While the UK and France are already popular, Sojern found they’re becoming moreso. The UK rises two spots as a top destination for both Western Europe and Latin America from last year, and Middle Eastern travellers also show a stronger intent to travel to the UK. Conversely, France climbs the rankings for North American and East and South Asian travellers.

More than 82 million international tourists are expected to visit France in 2017 – up 3% from 2016, while almost 40 million are entered the UK in 2016. And more than 50% of non-European travellers plan to stay a week or more, with trips of 12 or more days being the most popular.

This is a great sign for both destinations given the turmoil that has surrounded Paris and London in the past two years.

Travellers are planning early

Europeans have traditionally short lead times when visiting other European destinations, but even they plan their trips to the UK and France well in advance.
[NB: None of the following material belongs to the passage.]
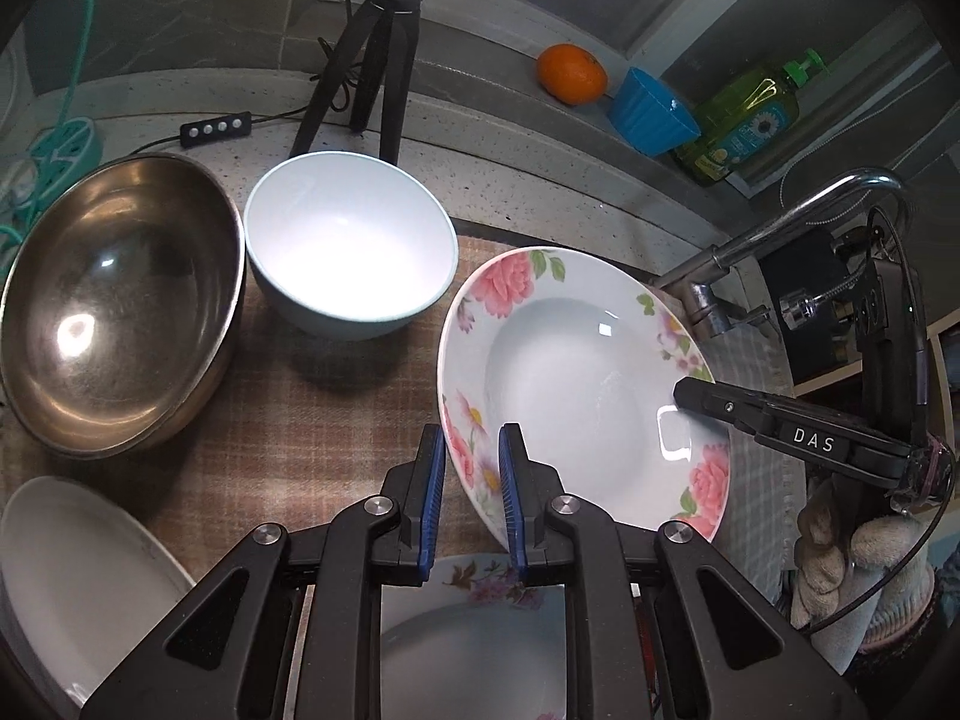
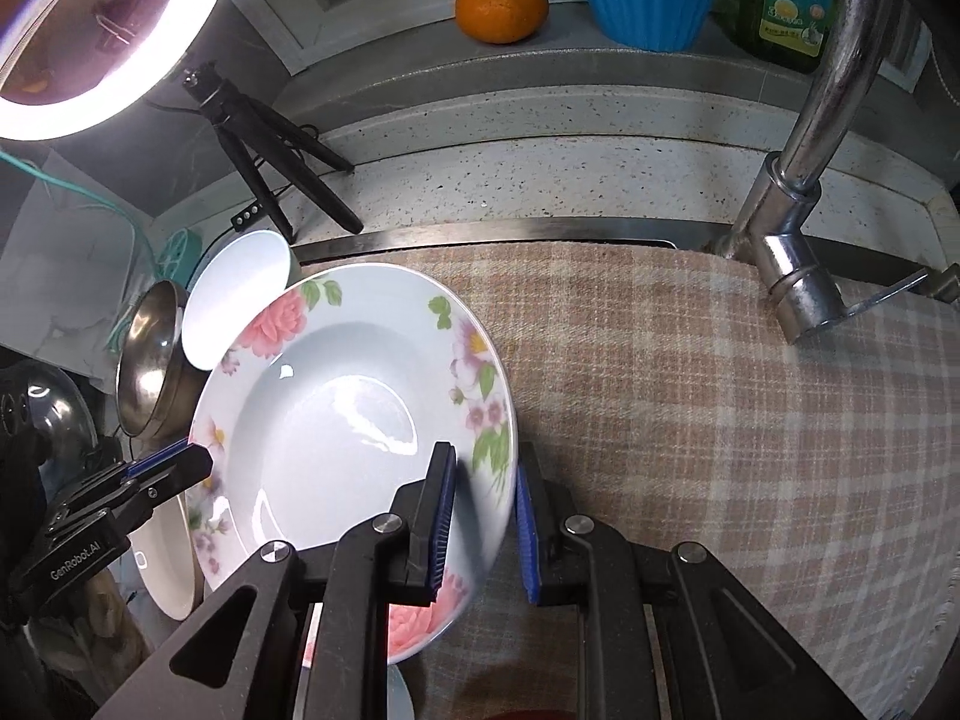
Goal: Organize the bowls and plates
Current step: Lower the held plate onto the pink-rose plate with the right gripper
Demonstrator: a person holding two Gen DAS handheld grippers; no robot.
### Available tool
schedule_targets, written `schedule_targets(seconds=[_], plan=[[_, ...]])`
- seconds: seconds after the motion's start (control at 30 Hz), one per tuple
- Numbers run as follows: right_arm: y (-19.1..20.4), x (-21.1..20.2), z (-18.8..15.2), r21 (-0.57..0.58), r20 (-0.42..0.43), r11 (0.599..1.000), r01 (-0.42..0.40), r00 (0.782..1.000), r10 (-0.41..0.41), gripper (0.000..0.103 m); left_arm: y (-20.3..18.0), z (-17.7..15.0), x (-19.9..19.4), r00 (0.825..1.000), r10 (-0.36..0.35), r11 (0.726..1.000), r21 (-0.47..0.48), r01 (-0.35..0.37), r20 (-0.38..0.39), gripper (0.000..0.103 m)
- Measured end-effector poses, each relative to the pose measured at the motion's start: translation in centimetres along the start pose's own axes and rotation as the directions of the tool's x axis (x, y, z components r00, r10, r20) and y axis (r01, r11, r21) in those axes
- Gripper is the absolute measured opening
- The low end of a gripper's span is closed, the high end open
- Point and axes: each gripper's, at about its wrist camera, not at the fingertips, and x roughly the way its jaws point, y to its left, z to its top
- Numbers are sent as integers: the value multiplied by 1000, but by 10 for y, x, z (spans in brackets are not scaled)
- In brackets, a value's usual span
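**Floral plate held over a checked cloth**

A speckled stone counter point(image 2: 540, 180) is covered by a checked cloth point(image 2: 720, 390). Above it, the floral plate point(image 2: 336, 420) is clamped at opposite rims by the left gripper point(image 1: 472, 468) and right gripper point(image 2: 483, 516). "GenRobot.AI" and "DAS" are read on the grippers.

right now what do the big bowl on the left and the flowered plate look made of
Big bowl: metal, likely stainless steel, brushed and slightly dulled; it mirrors the lamp as blurred spots. Flowered plate: glazed ceramic or porcelain, possibly melamine; glossy white with sharp highlights and printed roses.
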Motion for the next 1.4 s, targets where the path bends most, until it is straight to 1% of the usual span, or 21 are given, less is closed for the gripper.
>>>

There’s only a 4% increase in the percentage of non-European travellers with a lead time of over 30 days compared to European travellers.

The share of long lead times is the highest it’s been over the last three years with well over 25% of travellers planning 120 days or more in advance.

Compared to the global average, France and the UK have slightly higher lead times of 67 and 73 days, respectively.

Growing lead time could be attributed to the enlarging, savvy, millennial market; a group hotels should place a large focus on marketing to and now have ample time to do so.

Hotel numbers are increasing

With nearly 650,000 expected hotel rooms in the UK by the end of 2017 and already 800,000 hotel rooms in France, the rising travel demand is being managed and the challenge for hoteliers is to know when, where, and how far in advance travellers are going to book.

Hotels should highlight their best assets through a range of media to attract as many high-value customers as possible. Over 70% of consumers prefer customised ads and there’s ample opportunity to do this via social media, video, and mobile. As many as 80% of people report that they can recall a video ad they viewed in the past 30 days.

Trip duration is one of the biggest drivers of value

It makes sense that those staying longer are likely to spend more money in-destination.

Overseas visitors spent £22.5 billion on visits to the UK in 2016, an increase of 2% compared with 2015. If each of those people spent even one additional day in the UK, it would mean a major increase in revenue for travel brands, and the economy as a whole.

Hotels should prioritise strategies to extend stays, by finding the right incentives through data and guest profiles or developing attractive packages.